Did I tell you already (sorry if me repeat self) about how everyone I talk to has their like 10-12 amazing things to say about tanks. There's lots of overlap but occasionally I get a bit of something new.

But even with the new stuff there's just so far I can go. And so a lot I have to piece together thoughts from how I interpret the material culture.

So in 2013 I was on top of this rock in Mihintale ("birthplace of Buddhism" in this country) and I looked down at dozens of stupas. Could see all the way to Anuradhapura and my immediate thought was--these stupas indicate ownership. They are a symbol and a tool of hegemony here.
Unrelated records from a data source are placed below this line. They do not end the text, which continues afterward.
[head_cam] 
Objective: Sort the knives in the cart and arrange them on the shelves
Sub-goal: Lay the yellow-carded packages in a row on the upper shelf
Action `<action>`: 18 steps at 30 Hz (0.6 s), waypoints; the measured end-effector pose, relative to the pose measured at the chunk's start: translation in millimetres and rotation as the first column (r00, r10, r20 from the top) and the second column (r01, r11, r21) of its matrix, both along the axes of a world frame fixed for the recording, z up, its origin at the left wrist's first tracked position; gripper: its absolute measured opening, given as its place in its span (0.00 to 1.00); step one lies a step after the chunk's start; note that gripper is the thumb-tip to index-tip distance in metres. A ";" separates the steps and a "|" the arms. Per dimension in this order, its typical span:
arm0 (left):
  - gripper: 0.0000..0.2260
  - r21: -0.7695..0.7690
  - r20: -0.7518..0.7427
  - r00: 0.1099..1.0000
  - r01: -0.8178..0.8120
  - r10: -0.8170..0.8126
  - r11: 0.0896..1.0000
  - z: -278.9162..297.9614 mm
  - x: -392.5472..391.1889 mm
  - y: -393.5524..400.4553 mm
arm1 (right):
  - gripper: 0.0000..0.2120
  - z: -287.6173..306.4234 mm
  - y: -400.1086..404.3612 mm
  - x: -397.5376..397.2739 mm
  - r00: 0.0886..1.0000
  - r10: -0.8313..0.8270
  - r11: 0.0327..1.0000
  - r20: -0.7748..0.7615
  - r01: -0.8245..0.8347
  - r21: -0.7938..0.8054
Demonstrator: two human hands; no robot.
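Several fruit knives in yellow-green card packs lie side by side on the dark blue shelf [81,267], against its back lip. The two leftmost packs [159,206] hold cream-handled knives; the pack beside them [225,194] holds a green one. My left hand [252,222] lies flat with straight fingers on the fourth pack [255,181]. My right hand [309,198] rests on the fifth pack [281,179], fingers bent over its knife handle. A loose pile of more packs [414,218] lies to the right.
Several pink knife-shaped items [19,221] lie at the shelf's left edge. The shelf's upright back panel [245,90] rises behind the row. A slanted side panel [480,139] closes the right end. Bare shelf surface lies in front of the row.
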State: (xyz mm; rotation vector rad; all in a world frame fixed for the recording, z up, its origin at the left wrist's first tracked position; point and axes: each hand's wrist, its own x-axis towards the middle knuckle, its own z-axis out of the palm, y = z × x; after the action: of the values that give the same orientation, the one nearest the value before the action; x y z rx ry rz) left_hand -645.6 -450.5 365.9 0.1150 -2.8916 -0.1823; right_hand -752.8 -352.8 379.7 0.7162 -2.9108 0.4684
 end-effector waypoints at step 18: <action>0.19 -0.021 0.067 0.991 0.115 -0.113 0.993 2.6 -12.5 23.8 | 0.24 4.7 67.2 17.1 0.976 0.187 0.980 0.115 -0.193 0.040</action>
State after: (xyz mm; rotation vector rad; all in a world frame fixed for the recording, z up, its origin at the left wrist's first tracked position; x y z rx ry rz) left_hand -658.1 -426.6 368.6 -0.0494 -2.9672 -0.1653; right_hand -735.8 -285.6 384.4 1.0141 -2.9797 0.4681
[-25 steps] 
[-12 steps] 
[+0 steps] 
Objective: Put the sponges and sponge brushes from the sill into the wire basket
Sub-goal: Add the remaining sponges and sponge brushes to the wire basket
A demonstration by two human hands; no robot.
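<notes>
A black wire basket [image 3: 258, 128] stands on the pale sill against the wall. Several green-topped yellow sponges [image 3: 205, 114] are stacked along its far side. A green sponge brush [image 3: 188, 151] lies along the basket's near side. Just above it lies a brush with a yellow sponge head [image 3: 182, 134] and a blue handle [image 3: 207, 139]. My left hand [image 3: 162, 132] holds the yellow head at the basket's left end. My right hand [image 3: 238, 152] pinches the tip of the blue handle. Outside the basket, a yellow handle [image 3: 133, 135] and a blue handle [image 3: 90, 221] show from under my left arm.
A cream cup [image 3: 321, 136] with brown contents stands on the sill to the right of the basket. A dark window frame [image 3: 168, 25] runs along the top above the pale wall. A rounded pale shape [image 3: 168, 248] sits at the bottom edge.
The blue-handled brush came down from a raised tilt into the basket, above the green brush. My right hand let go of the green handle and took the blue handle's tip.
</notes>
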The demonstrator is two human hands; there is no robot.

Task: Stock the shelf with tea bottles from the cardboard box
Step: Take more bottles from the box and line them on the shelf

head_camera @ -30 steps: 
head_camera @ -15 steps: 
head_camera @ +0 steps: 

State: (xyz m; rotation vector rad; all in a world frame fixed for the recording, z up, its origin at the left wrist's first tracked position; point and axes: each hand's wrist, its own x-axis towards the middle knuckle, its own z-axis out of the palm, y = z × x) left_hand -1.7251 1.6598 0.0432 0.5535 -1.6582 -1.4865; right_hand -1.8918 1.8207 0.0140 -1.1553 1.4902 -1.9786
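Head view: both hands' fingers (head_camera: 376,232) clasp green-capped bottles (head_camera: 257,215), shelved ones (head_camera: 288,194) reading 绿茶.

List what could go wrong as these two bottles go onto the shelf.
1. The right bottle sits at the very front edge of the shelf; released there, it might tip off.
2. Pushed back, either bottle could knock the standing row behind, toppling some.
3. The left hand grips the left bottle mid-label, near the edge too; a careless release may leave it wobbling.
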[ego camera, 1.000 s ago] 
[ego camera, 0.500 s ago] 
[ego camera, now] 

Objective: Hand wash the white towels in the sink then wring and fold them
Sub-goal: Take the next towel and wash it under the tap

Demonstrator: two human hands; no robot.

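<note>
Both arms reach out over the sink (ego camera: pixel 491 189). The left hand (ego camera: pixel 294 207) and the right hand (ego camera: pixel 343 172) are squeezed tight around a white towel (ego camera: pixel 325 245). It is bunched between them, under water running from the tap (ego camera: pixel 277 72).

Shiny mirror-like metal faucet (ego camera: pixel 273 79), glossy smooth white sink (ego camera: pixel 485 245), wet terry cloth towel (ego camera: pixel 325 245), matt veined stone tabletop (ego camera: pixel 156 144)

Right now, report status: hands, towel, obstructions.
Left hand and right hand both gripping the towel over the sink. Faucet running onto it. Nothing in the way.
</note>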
So even like when you took us to the ponsala here in Batticaloa the other day. That place is so much an outpost of Buddhism. In my interpretation part of "staking their claim." And I've seen it in so many other places here.

So i never thought about this as a landscape of hegemony (or hegemonies) but it's so apparent here in the east (but even in Colombo). And besides for the Buddhist assertion of hegemony there's the whole issue of land and occupancy. I am dead curious about what you sense from your peeps in Kattankudy.

But in terms of tanks I got to thinking, what if they were built initially as a way of pre-Buddhist settlers "staking their claim" against the "Yakas." You could even think of the tank as a kind of lawn like they had in England by castles...a clear space across which you could see your enemies approaching. And you could get in a few boats surrounded by water and food if your aboriginal neighbors came up attack or pillage. (Or if Indian invaders came for that matter).

So later the tanks became used for irrigation and this whole narrative of "tank-village-ponsala" got built. But I'm wanting to look past that narrative and imagine an earlier landscape and how tanks played a role in that.

So part of the strangeness of that endeavor is it's about reading beyond what ppl tell me and piecing ideas together just from observing the contemporary landscape--like the way contemporary tanks have been constructed in the Mahaveli region as a way of staking a Sinhala claim on what was Tamil land.

Chilling and interesting. Would love to hear your thoughts about "how can we interpret things from the visual evidence we gather?"